Anvil’s data tables are actually views in the underlying postgresql db and there is a series of database triggers that handle the synchronisation between those views and the actual tables. (This is what enables you to create data tables and edit their definition dynamically).
Because of this, it’s entirely possible (likely even), that postrgresql will be using a lock strategy for transactions that’s broader than just a single row.
For what it’s worth, when you use @tables.in_transaction, any exception (including syntax errors or non-DB related exceptions) will cause the transaction to be retried.
Actually, @tables.in_transaction is more clever than that! It only retries when you get a TransactionConflict exception – other exceptions pass straight out.
(If you can get it to retry after any non-transactional error, that’s a bug, and should be reported!)
It’s been about a year, so things might have changed, but I was getting an exception from Stripe and that triggered a retry by @tables.in_transaction. If I can get this current issue sorted, I’ll go back to play with that one.
Any further guidance from the Anvil folks about which circumstances should be causing transaction conflicts and which shouldn’t? I’ve been going under the assumption that individual rows are the locking level and only concurrent writes are an issue.
A bit more info. I tried putting the lines of code that were getting the transaction conflict into a try/except block, thinking that if I just skipped processing that time through, the next timer tick would try again.
The clone link above is to the most recent version of the test code.
I’m seeing the message about transactions aborted showing up on the page, which is what I’d expect. In a normal app I wouldn’t show those, but for testing I wanted to know how often they were happening.
But then, I’m getting a few actual errors on the page in sequence:
AnvilWrappedError: This transaction has expired
AnvilWrappedError: Internal server error: c2450143b6f7
RuntimeUnavailableError: Server resources not available for 'python3-sandbox'.
The hex code for the internal server error is different each time it comes up.
Here’s the code snippet I changed, in case you don’t want to look at the clone:
try:
with tables.Transaction():
me = app_tables.players.get(token=token)
if not me:
return "Player not found for token"
me['last_active'] = datetime.datetime.now()
except tables.TransactionConflict:
return "Aborted due to transaction conflict"
As a reminder, it’s that setting of the last_active field for the current player that was causing the original transaction conflict. Any string return from this server function is just logged on a text area on the page so I know what happened.
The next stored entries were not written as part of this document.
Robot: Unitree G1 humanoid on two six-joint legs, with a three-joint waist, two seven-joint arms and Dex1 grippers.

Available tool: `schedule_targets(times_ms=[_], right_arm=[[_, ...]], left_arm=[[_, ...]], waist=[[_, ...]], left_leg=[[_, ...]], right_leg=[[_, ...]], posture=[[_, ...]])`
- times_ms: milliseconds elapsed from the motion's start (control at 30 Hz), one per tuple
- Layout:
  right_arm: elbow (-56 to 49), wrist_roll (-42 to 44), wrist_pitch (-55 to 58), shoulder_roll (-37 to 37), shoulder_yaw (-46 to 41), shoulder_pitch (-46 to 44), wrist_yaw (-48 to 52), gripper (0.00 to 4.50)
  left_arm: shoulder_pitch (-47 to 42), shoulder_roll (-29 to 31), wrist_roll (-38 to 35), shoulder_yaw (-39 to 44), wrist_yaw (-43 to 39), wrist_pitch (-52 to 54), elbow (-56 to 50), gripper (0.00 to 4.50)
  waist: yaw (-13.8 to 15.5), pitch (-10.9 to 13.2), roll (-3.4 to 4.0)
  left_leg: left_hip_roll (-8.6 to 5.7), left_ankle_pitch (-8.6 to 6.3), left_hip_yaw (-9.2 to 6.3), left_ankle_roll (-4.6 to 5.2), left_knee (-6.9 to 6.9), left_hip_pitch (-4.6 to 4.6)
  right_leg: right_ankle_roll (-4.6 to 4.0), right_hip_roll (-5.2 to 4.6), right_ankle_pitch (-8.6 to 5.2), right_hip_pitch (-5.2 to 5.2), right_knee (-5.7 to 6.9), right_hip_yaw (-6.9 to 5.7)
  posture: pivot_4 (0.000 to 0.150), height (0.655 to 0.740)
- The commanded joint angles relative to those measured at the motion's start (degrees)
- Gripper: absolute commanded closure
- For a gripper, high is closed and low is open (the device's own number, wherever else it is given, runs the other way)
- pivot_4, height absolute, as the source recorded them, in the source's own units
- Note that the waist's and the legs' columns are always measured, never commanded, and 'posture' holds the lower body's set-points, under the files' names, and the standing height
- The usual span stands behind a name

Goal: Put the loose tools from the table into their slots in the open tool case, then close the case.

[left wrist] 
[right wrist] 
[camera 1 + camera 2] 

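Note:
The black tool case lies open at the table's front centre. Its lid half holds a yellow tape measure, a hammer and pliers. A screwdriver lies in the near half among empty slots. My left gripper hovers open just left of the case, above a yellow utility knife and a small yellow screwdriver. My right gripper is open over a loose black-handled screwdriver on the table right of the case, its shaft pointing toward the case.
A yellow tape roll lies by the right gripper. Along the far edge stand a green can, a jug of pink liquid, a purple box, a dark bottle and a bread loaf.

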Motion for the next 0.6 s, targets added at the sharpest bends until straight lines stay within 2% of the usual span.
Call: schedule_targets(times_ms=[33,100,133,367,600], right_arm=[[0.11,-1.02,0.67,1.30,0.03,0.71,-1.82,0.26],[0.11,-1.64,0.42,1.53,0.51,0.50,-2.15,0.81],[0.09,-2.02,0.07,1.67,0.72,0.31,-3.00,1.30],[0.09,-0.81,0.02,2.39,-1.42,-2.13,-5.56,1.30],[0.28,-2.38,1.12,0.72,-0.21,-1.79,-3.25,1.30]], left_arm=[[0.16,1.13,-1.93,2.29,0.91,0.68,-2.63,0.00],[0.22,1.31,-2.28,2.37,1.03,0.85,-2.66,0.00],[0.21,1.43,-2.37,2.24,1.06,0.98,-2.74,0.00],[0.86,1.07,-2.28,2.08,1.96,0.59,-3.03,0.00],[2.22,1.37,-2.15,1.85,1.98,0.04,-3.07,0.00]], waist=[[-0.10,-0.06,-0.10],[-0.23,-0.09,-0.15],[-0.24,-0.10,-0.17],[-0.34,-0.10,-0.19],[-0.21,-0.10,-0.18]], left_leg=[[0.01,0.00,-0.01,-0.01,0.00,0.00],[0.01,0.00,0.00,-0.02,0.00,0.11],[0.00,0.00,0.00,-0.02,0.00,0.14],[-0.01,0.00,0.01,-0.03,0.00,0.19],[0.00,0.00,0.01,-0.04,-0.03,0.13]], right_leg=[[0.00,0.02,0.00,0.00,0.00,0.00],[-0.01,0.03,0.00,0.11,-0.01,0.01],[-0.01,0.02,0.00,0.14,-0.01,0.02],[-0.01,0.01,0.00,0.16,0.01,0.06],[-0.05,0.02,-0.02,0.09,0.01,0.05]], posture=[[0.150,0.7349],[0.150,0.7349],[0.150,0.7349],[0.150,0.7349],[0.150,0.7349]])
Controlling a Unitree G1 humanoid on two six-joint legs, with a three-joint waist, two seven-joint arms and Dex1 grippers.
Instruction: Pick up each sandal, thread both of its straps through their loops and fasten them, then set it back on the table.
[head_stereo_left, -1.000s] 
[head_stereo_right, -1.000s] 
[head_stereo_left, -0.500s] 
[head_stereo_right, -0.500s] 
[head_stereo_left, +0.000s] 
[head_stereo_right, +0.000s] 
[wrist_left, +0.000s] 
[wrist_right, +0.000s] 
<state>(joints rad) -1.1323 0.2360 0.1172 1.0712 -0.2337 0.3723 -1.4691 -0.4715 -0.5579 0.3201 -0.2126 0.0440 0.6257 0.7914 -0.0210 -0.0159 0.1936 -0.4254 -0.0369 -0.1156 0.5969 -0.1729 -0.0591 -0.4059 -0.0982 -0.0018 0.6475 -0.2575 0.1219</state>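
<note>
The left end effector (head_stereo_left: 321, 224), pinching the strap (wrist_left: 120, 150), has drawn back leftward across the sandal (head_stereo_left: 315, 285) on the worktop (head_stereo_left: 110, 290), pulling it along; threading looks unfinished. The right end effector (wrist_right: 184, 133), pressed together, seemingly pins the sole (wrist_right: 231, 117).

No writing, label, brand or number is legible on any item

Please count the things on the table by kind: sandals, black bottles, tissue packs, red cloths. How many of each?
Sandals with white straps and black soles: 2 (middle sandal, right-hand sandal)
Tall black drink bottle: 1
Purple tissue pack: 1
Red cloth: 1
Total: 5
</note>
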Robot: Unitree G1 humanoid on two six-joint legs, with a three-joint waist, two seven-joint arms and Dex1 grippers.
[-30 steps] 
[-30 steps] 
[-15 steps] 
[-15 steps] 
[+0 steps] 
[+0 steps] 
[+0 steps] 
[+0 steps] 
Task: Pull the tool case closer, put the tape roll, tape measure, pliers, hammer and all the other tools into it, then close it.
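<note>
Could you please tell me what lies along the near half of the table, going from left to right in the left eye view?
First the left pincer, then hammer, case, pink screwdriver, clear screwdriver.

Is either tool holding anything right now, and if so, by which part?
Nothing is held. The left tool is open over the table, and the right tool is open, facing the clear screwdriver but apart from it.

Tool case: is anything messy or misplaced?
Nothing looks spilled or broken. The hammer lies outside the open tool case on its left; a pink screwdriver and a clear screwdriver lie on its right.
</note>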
Am I doing something in this code sequence that would cause these errors to show up? If you want to play with the clone, it doesn’t take long for the errors to appear.
Forgot to mention, in the clone link above the domain name is hard coded into the Home->Row Template 1->link_1.text data binding. That’ll need changed if you clone it and want to run it.
Can you tell us a little more about how transactions are handled in Anvil? There’s some question about whether it’s locking one row or the entire table, and about whether you can get a conflict with one writer but many readers.
We perform transactions with postgres, using its SERIALIZABLE isolation level. We sort of deliver ourselves into Postgres’s hands here - all we promise is that if the transaction commits, it will be serialisable (ie no data you read during the transaction was changed before the results became visible to everybody).